No record may be omitted; give all of them again exactly.

GIVEN DATA:
◇ ◇ ◇ ◇ ◇ ◇ ◇

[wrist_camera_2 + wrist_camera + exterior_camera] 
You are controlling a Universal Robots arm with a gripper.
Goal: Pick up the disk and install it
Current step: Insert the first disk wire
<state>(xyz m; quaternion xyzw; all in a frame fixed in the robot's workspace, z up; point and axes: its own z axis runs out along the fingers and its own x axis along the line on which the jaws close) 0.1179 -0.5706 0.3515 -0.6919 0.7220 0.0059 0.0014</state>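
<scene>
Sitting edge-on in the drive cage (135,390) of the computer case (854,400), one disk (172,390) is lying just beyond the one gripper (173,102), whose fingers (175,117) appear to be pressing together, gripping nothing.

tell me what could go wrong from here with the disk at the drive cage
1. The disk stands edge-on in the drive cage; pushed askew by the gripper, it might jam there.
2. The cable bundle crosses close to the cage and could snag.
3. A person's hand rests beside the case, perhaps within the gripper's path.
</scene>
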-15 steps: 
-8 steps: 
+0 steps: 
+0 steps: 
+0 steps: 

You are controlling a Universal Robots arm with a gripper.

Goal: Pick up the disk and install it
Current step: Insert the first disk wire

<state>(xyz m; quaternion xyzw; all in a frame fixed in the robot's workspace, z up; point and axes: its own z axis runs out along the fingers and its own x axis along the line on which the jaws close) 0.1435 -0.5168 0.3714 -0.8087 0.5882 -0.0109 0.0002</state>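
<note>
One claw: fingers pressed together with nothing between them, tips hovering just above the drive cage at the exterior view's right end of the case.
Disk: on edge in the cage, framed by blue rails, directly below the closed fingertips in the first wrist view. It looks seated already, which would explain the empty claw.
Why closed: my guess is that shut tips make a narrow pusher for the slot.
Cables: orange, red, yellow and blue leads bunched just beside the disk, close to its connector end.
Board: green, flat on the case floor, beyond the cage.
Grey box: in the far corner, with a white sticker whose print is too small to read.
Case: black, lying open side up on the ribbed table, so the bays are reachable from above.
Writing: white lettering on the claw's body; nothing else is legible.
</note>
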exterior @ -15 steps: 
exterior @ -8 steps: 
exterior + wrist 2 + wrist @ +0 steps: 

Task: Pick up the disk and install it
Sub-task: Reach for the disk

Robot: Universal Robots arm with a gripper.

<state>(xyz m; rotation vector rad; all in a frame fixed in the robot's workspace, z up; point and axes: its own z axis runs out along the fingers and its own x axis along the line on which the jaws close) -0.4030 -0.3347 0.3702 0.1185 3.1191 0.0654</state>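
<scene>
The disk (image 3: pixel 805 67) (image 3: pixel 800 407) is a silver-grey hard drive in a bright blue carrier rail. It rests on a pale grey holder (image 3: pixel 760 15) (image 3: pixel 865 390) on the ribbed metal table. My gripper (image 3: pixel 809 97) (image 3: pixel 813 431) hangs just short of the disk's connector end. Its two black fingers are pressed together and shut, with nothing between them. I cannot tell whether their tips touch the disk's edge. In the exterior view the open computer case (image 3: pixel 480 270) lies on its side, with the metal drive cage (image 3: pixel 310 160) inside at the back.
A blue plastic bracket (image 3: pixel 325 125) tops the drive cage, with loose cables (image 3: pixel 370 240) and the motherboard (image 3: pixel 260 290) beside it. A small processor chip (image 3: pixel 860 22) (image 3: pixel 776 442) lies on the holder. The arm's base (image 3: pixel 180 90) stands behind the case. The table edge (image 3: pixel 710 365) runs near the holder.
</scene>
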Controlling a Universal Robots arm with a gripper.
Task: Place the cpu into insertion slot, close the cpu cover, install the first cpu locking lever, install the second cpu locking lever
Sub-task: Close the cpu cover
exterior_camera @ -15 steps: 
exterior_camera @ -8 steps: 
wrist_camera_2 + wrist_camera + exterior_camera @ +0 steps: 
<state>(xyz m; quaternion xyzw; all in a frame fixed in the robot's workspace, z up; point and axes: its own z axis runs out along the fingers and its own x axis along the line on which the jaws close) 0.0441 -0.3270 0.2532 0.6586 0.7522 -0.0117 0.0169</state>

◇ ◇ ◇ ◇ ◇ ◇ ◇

TASK ANSWER:
[wrist_camera_2 + wrist_camera + exterior_camera] 
You are controlling a Universal Robots arm with a gripper.
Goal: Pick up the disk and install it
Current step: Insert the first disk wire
<state>(xyz m; quaternion xyzw; all in a frame fixed in the robot's workspace, z up; point and axes: its own z axis runs out along the fingers and its own x axis along the line on which the jaws close) 0.1179 -0.5706 0.3515 -0.6919 0.7220 0.0059 0.0014</state>
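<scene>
Sitting edge-on in the drive cage (135,390) of the computer case (854,400), one disk (172,390) is lying just beyond the one gripper (173,102), whose fingers (175,117) appear to be pressing together, gripping nothing.

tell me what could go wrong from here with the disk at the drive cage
1. The disk stands edge-on in the drive cage; pushed askew by the gripper, it might jam there.
2. The cable bundle crosses close to the cage and could snag.
3. A person's hand rests beside the case, perhaps within the gripper's path.
</scene>
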-15 steps: 
-8 steps: 
+0 steps: 
+0 steps: 
+0 steps: 

You are controlling a Universal Robots arm with a gripper.

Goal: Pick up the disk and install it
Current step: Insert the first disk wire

<state>(xyz m; quaternion xyzw; all in a frame fixed in the robot's workspace, z up; point and axes: its own z axis runs out along the fingers and its own x axis along the line on which the jaws close) 0.1435 -0.5168 0.3714 -0.8087 0.5882 -0.0109 0.0002</state>
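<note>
One claw: fingers pressed together with nothing between them, tips hovering just above the drive cage at the exterior view's right end of the case.
Disk: on edge in the cage, framed by blue rails, directly below the closed fingertips in the first wrist view. It looks seated already, which would explain the empty claw.
Why closed: my guess is that shut tips make a narrow pusher for the slot.
Cables: orange, red, yellow and blue leads bunched just beside the disk, close to its connector end.
Board: green, flat on the case floor, beyond the cage.
Grey box: in the far corner, with a white sticker whose print is too small to read.
Case: black, lying open side up on the ribbed table, so the bays are reachable from above.
Writing: white lettering on the claw's body; nothing else is legible.
</note>
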exterior @ -15 steps: 
exterior @ -8 steps: 
exterior + wrist 2 + wrist @ +0 steps: 

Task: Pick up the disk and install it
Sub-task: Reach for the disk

Robot: Universal Robots arm with a gripper.

<state>(xyz m; rotation vector rad; all in a frame fixed in the robot's workspace, z up; point and axes: its own z axis runs out along the fingers and its own x axis along the line on which the jaws close) -0.4030 -0.3347 0.3702 0.1185 3.1191 0.0654</state>
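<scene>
The disk (image 3: pixel 805 67) (image 3: pixel 800 407) is a silver-grey hard drive in a bright blue carrier rail. It rests on a pale grey holder (image 3: pixel 760 15) (image 3: pixel 865 390) on the ribbed metal table. My gripper (image 3: pixel 809 97) (image 3: pixel 813 431) hangs just short of the disk's connector end. Its two black fingers are pressed together and shut, with nothing between them. I cannot tell whether their tips touch the disk's edge. In the exterior view the open computer case (image 3: pixel 480 270) lies on its side, with the metal drive cage (image 3: pixel 310 160) inside at the back.
A blue plastic bracket (image 3: pixel 325 125) tops the drive cage, with loose cables (image 3: pixel 370 240) and the motherboard (image 3: pixel 260 290) beside it. A small processor chip (image 3: pixel 860 22) (image 3: pixel 776 442) lies on the holder. The arm's base (image 3: pixel 180 90) stands behind the case. The table edge (image 3: pixel 710 365) runs near the holder.
</scene>
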Controlling a Universal Robots arm with a gripper.
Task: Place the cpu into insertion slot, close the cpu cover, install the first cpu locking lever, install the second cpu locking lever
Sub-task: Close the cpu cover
exterior_camera @ -15 steps: 
exterior_camera @ -8 steps: 
wrist_camera_2 + wrist_camera + exterior_camera @ +0 steps: 
<state>(xyz m; quaternion xyzw; all in a frame fixed in the robot's workspace, z up; point and axes: its own z axis runs out along the fingers and its own x axis along the line on which the jaws close) 0.0441 -0.3270 0.2532 0.6586 0.7522 -0.0117 0.0169</state>

Exercise complete, with nothing further to add.